Bingo. Uśmiechnąłem się pod nosem i łapiąc ją za uda bez trudu przerzuciłem ją sobie przez ramię. Wciągnąłem gwałtownie powietrze i zacisnąłem powieki by powstrzymać się od niestosownego gestu. Poprawiłem ją sobie na ramieniu i ruszyłem w stronę pomostu, aby jak najszybciej przestać myśleć o jej nagich pośladkach tuż przy moim policzku. W mojej głowie zaczynało się mieszać od nagannych myśli.
-W tej chwili postaw mnie za ziemi! Co Ty robisz?
Objąłem mocniej jej uda, gdy zaczęła wymachiwać na wszystkie strony nogami. Była jednak za drobna i słaba, żeby się wyrwać.
-Ostrzegałem Cię, piękna.
-Znienawidzę Cię jeśli to zrobisz!
-Przestań gadać. I zatkaj nos.
Usłyszałem jej pisk, gdy poczułem na ciele przeszywające zimno. Gdy tylko wypłynąłem na powierzchnie złapałem Ronnie za rękę i do siebie przyciągnąłem. Zaczęła wycierać twarz rękoma, wypluwając przy tym wodę z buzi. Nie spodziewałem się tego, gdy zawiesiła mi się nagle na szyi i przytuliła całym ciałem. Zaczęła kaszleć a ja odruchowo objąłem ją w pasie. Nie trwało to jednak długo, gdy nagle jakby zamarła a później gwałtownie mnie od siebie odsunęła. Woda nie wydała się już taka zimna.
-Jesteś największym palantem jakiego znam!

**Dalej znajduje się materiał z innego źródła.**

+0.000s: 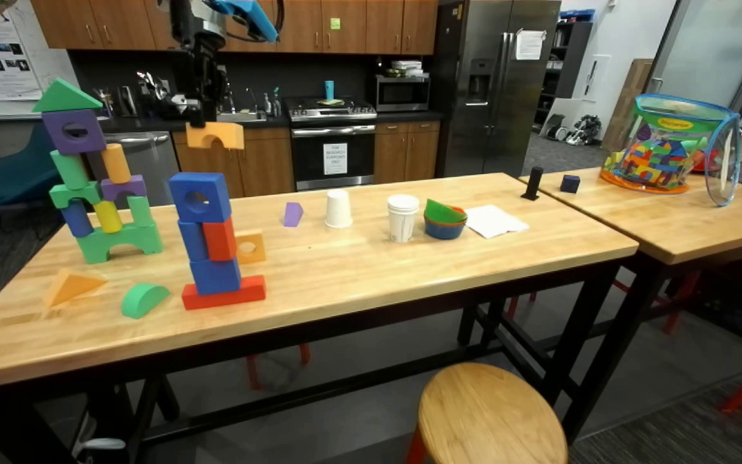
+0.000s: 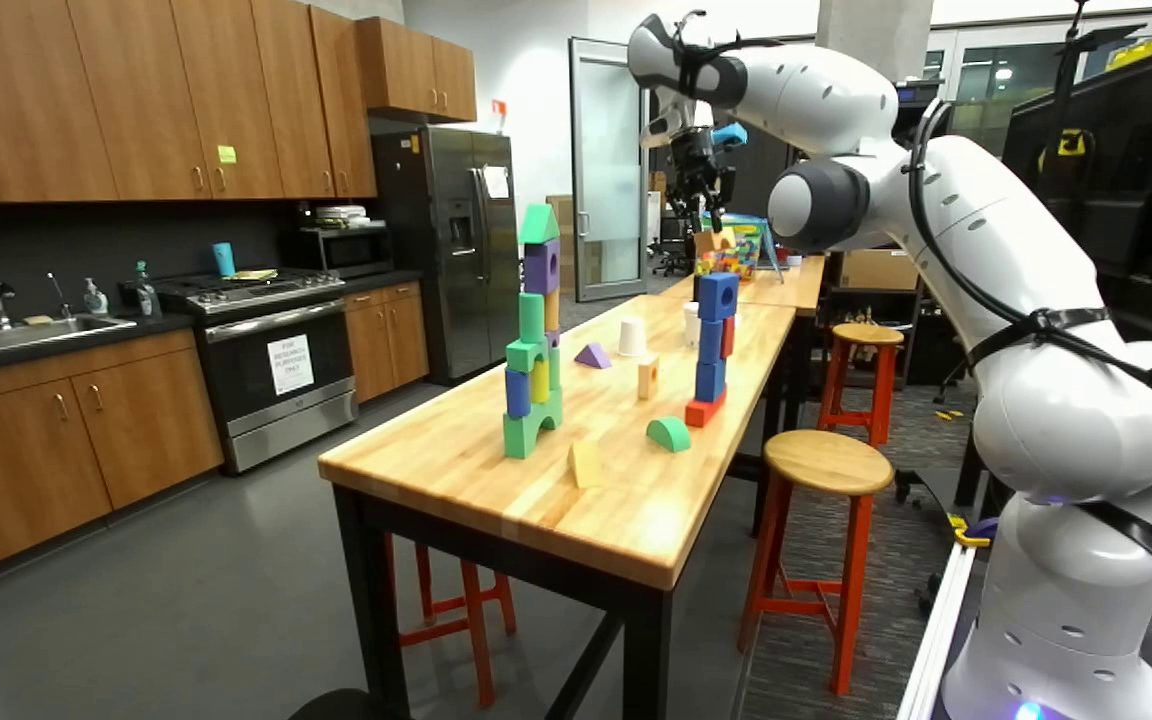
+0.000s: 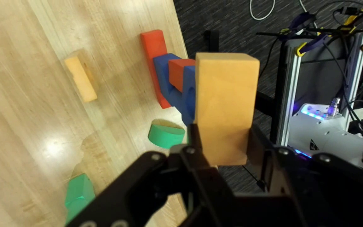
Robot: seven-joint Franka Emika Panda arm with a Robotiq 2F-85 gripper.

Wykrzyczała i chlasnęła we mnie wodą. Wytarłem twarz i spojrzałem na jej. Uspakajała oddech i machała nerwowo rękoma. Gdy się jej tak przyglądałem poczułem coś obcego. Zrobiło mi się jej szkoda i przez chwilę żałowałem, że się tego dopuściłem. Jej ciało przyklejone do mojego było zaskakująco miłe. W inny sposób niż zazwyczaj. Wyglądała na taką bezbronną i przestraszoną. Ocknąłem się jednak , gdy dostałem po twarzy drugi raz. 
-A to za co?
-Żebyś przestał się tak gapić.
Uśmiechnąłem się i ku mojemu zaskoczeniu Ronnie odpowiedziała tym samym. Lubiłem jej uśmiech.
-Masz na dziś już jakieś plany?
-Tak.
Odpowiedziała bez zastanowienia a ja się zaśmiałem. No jasne, odpowiedź była do przewidzenia.
-Nie dajesz mi szansy. Powinnaś dać się zaprosić na drinka. Polubiłabyś mnie.
Po jej minie widziałem, że bieżę moje zaproszenie pod uwagę. Podpłynąłem bliżej niej, gdy zauważyłem, że zaczyna trzęść się z zimna i na wszystkie strony panicznie macha nogami. Wstrzymała oddech, gdy przysunąłem się do niej naprawdę blisko.
-Powinnaś się czegoś złapać.
Nie mogłem się powstrzymać a to było całkiem dobre zagranie. Objąłem ją w pasie i podpłynąłem z nią do pomostu. Złapała się deski, a gdy na nią spojrzałem szybko spuściła wzrok. Przez ten cały czas przyglądała mi się. Puściłem ją i odrzuciłem jej włosy do tyłu. Na jej policzki dyskretnie wkradł się róż.
-To jak?
Zastanowiła się chwilę i odpowiedziała.
-Lauren dzisiaj pracuje. Wieczorem będę w barze.
-Zrobię wrażenie zakładając koszulę?
Zaśmiała się i pokiwała twierdząco głową.
-Ronnie?
Obydwoje spojrzeliśmy w górę, gdy blond przyjaciółeczka przerwała nam rozmowę.
-Jestem cała.
Ronnie spojrzała na mnie trochę oskarżycielskim wzrokiem i podpłynęła do barierki. Przygryzłem wargę, gdy oczom ukazało mi się jej mokre i rozpraszające ciało.
-Widzimy się wieczorem, piękna.
Obydwie spojrzały na mnie a ja wyszczerzyłem zęby w szerokim uśmiechu. Mina blondyny była bezcenna. Działała mi trochę na nerwy. Przyda jej się trochę do myślenia.